Then to do this fast, we consider an auxillary graph. We should only consider the nodes, such that they're on the path $$$[a, r]$$$ for $$$1 \le a \le t$$$. We can see, that since $$$a$$$ is forced, all the valid nodes on the path from $$$a$$$ to $$$r$$$ must have the same value. So this leads us into splitting the path of $$$[t+1, n]$$$ into 2 parts. The one already in auxillary tree, and the one that isn't. For the part that isn't, we can simply find it and work with it directly, since it is amortised $$$O(n)$$$. We can easily find the closest ancestor valid node in the auxillary tree too.

Now we consider 3 cases, either no operation, an operation with the value of the path in the auxillary tree, or an operation with a value of the added path.

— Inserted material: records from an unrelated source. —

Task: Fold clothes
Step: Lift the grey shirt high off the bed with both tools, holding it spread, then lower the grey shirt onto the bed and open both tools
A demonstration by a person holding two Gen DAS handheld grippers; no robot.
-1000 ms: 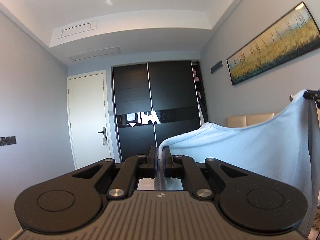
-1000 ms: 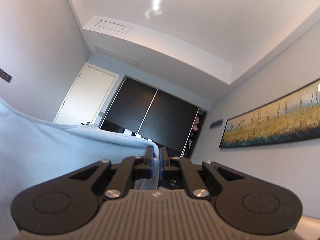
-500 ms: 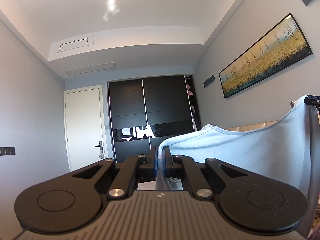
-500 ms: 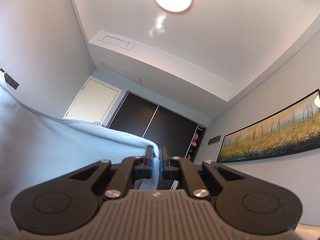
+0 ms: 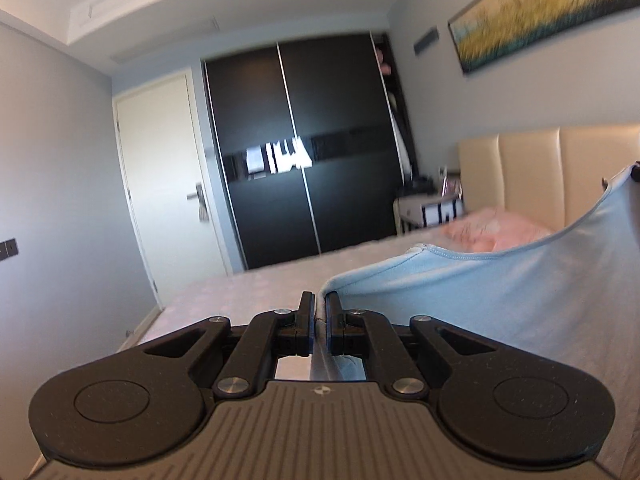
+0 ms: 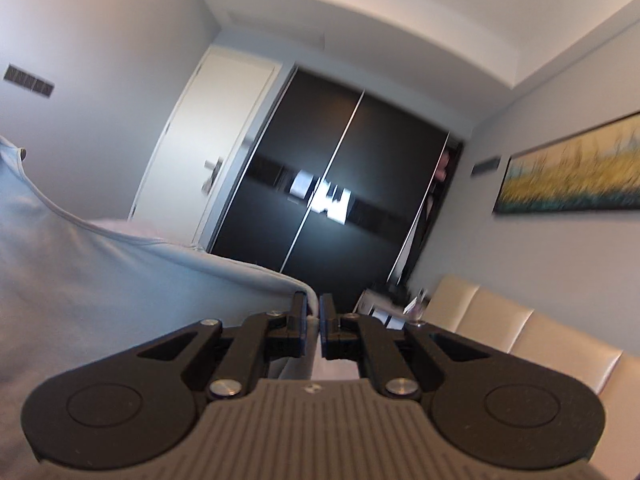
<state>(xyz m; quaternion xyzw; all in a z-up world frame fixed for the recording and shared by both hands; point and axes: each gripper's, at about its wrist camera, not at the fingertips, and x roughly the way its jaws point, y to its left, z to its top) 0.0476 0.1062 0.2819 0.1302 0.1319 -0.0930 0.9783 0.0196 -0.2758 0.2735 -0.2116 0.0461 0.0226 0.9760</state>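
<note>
Light blue garment (image 5: 500, 296) hangs stretched between both claws, above the near part of the bed (image 5: 256, 284). Left claw (image 5: 317, 304) clamped tight on one corner, cloth pinched between its jaws; right claw (image 6: 314, 306) clamped on the other corner. Pink pillow (image 5: 496, 228) by beige headboard (image 5: 528, 168) far right; black wardrobe (image 5: 304, 148) and white door (image 5: 164, 176) far wall.
</note>
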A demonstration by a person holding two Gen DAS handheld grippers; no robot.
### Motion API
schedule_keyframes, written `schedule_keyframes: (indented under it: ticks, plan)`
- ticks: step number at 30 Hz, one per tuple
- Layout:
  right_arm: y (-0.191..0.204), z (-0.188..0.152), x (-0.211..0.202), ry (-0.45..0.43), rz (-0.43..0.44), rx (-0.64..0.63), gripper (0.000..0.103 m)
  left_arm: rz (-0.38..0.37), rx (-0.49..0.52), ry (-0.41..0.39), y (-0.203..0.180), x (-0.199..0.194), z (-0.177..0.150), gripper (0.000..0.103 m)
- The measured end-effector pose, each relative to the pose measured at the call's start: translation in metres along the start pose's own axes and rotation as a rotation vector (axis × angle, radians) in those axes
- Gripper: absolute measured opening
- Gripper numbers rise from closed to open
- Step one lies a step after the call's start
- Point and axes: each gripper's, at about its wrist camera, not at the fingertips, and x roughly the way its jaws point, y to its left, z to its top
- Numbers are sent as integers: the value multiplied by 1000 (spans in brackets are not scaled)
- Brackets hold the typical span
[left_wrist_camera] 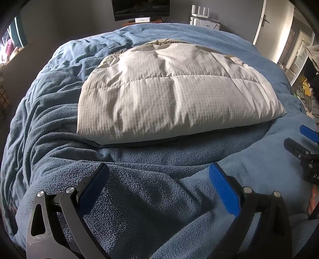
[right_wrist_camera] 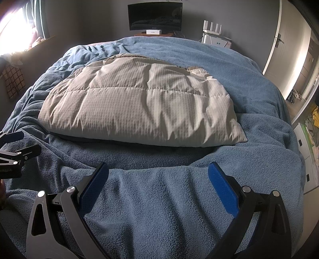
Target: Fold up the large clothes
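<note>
A beige quilted padded garment (left_wrist_camera: 171, 89) (right_wrist_camera: 139, 103) lies folded into a thick rectangle in the middle of the bed, a dark lining edge showing under its near side. My left gripper (left_wrist_camera: 159, 171) is open above the blue fleece blanket (left_wrist_camera: 139, 199), short of the garment's near edge, nothing between its blue pads. My right gripper (right_wrist_camera: 158, 170) is also open above the blanket (right_wrist_camera: 159, 209), in front of the garment's near edge. The right gripper (left_wrist_camera: 305, 143) shows at the right edge of the left wrist view; the left gripper (right_wrist_camera: 14, 147) shows at the left edge of the right wrist view.
The blue fleece blanket covers the whole bed and is rumpled on the left. Behind the bed stand a dark monitor (right_wrist_camera: 155, 18) and a white router (right_wrist_camera: 212, 26). A white door (right_wrist_camera: 279, 39) is at the right, a bright window (right_wrist_camera: 14, 33) at the left.
</note>
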Motion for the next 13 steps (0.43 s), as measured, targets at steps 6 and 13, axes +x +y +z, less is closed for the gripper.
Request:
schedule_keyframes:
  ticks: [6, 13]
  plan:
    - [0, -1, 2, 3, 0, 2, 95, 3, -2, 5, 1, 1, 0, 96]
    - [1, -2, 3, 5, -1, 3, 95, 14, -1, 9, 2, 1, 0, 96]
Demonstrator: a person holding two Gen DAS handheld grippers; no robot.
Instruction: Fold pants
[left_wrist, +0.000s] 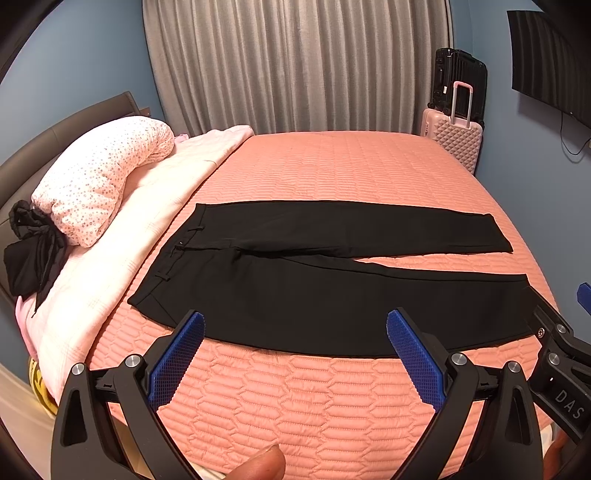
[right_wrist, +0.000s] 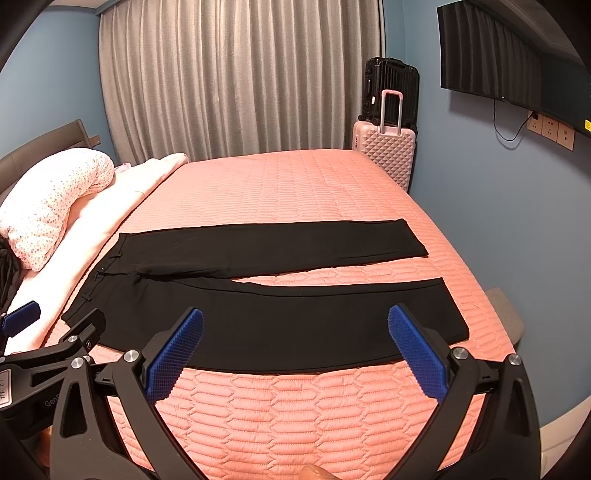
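Note:
Black pants (left_wrist: 314, 280) lie spread flat on the salmon quilted bed (left_wrist: 332, 166), waistband to the left, both legs running right with a narrow gap between them. They also show in the right wrist view (right_wrist: 266, 314). My left gripper (left_wrist: 295, 325) is open and empty, hovering over the near edge of the near leg. My right gripper (right_wrist: 295, 325) is open and empty too, over the near leg closer to its cuff. The right gripper's body shows at the right edge of the left wrist view (left_wrist: 565, 354).
A pink spotted pillow roll (left_wrist: 99, 177) and a pale folded blanket (left_wrist: 122, 229) lie at the bed's left. A black cloth bundle (left_wrist: 29, 251) sits by the headboard. Pink (right_wrist: 388, 151) and black (right_wrist: 391, 88) suitcases stand at the far corner. A TV (right_wrist: 517, 62) hangs on the right wall.

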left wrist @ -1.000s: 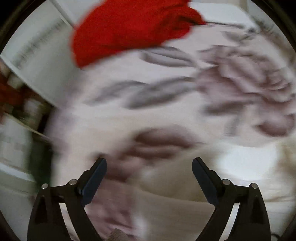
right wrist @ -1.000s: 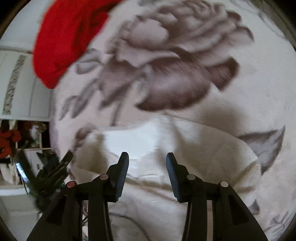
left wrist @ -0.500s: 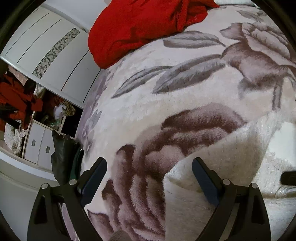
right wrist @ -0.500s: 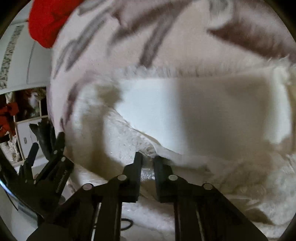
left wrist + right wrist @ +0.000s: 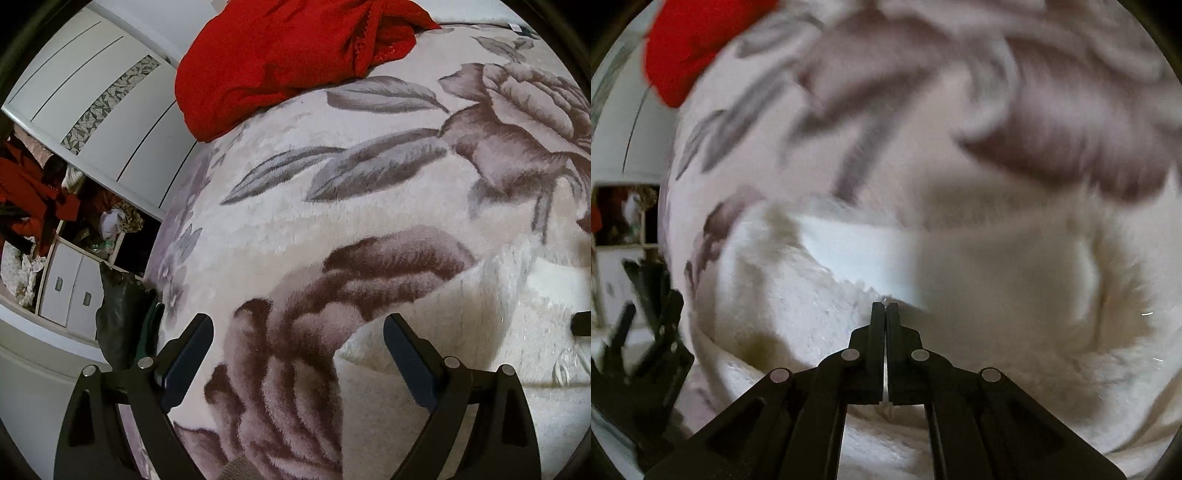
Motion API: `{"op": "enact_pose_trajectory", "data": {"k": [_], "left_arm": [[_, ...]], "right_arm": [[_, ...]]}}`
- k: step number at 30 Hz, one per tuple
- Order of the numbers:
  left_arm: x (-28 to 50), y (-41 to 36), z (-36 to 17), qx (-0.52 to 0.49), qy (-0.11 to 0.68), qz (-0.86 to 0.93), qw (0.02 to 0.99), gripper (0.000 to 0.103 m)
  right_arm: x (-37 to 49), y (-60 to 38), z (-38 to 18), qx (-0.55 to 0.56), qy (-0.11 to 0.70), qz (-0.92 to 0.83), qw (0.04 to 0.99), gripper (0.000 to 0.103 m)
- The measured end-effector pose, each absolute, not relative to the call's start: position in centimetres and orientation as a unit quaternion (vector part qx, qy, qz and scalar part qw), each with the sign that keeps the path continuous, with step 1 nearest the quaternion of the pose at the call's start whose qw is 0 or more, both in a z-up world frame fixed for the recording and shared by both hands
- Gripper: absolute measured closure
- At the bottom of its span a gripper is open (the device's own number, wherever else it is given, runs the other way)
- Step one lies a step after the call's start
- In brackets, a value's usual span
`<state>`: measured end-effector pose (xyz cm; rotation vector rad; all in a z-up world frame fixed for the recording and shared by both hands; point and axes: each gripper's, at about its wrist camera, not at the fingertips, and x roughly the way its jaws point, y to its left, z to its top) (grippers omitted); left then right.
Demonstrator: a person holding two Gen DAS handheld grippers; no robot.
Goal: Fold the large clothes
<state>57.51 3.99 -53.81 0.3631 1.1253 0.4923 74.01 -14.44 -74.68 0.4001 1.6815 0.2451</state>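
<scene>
Floral blanket [image 5: 369, 229]: right hand-held gripper [image 5: 884, 308] pinches white fleece garment [image 5: 820, 314]; left hand-held gripper [image 5: 297, 332] spread.

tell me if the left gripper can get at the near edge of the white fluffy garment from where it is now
Probably yes. The left gripper is open, and the white garment has its edge lying flat on the flowered blanket, right by the right-hand finger, with nothing between. The right gripper pinches it further along.
</scene>
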Motion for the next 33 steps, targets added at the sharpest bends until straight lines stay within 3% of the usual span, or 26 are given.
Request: {"op": "enact_pose_trajectory", "data": {"k": [1,4,6,8,11,15,23,25,26,30,33], "left_arm": [[57.2,4.0,-53.6,0.170,0.527,0.227,0.802,0.009],[56.0,3.6,-52.4,0.164,0.525,0.218,0.806,0.009],[55.3,2.7,-51.5,0.157,0.522,0.206,0.813,0.009],[55.1,1.2,-51.0,0.152,0.525,0.185,0.817,0.009],[55.2,-1.7,-51.3,0.156,0.530,0.153,0.819,0.009],[55.6,-6.0,-52.5,0.192,0.525,0.128,0.819,0.009],[54.9,-9.0,-53.9,0.217,0.531,0.129,0.809,0.009],[54.6,-9.1,-54.2,0.215,0.535,0.131,0.807,0.009],[54.5,-9.2,-54.3,0.216,0.535,0.132,0.806,0.009],[54.2,-9.3,-54.3,0.228,0.528,0.139,0.806,0.009],[54.1,-9.2,-54.2,0.233,0.526,0.139,0.806,0.009]], "right_arm": [[74.0,-15.8,-74.8,0.212,0.750,0.111,0.616,0.102],[72.6,-21.1,-70.3,0.259,0.716,0.110,0.639,0.083],[70.8,-25.7,-66.6,0.256,0.686,0.092,0.675,0.057],[68.9,-30.4,-64.3,0.251,0.672,0.056,0.695,0.049],[65.5,-37.7,-63.6,0.249,0.669,-0.012,0.701,0.049],[62.2,-44.6,-66.9,0.319,0.674,-0.048,0.665,0.049],[64.0,-41.5,-78.3,0.392,0.741,0.025,0.545,0.050],[63.9,-40.9,-78.9,0.384,0.747,0.001,0.543,0.088],[64.0,-40.6,-78.2,0.366,0.745,-0.013,0.558,0.093],[64.9,-40.0,-73.3,0.261,0.699,-0.063,0.663,0.096],[65.6,-40.2,-75.6,0.247,0.715,-0.075,0.650,0.097]]}}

For no operation, we should invalidate as usual, and mark this path as unneeded, i.e. it doesn't need to be covered, but it can be.

For an operation with the value of the added path, we need to remove all the nodes in path to the current node. We can notice that this is a simple function of the degrees of the needed nodes of ancestor, as we split each old cover into the children covers. Additionally, if we have to delete them, we can do so directly as it again amortises to $$$O(n)$$$.

For an operation with the value of the auxllary tree, we can simply connect it to the auxillary tree. If the auxillary tree currently doesn't need a covering, we need a covering now, so we can make the values force need it. Again, doing this explicitly amortises to $$$O(n)$$$.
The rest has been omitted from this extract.